[DATASET SECTION Boundary: Start]
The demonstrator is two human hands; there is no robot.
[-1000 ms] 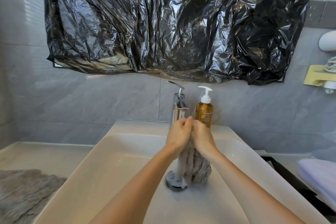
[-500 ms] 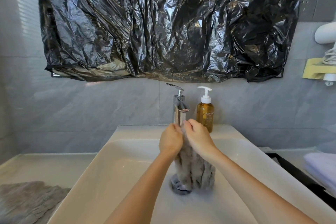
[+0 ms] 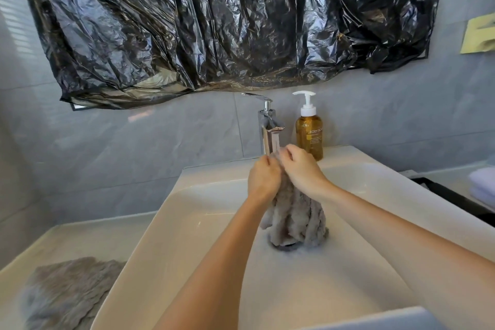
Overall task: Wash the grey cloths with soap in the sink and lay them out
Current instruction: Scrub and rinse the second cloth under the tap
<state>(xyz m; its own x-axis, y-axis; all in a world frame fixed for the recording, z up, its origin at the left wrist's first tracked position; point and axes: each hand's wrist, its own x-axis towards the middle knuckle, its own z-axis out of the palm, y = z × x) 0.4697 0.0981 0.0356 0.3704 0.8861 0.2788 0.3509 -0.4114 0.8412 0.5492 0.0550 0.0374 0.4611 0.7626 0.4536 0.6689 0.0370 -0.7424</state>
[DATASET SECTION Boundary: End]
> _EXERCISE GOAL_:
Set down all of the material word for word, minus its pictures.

> _TASK RESULT_:
The demonstrator is two human hands; there is no robot.
[-1000 ms] 
[-500 ms] 
[+0 ms] 
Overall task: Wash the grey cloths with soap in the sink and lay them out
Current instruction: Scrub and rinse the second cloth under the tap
<state>(xyz m; its own x-axis, y-axis; all in a world frame fixed for the recording, z up, its origin at the left wrist's first tracked position; point and axes: each hand's wrist, its own x-axis towards the middle knuckle, its own z-axis out of the palm, y = z × x) 0.4697 0.0981 0.0356 0.3704 0.8861 0.2788 0.3509 -0.4114 0.8412 0.5492 0.0550 0.0374 0.4611 0.7626 0.4536 0.6689 0.0370 -0.7424</state>

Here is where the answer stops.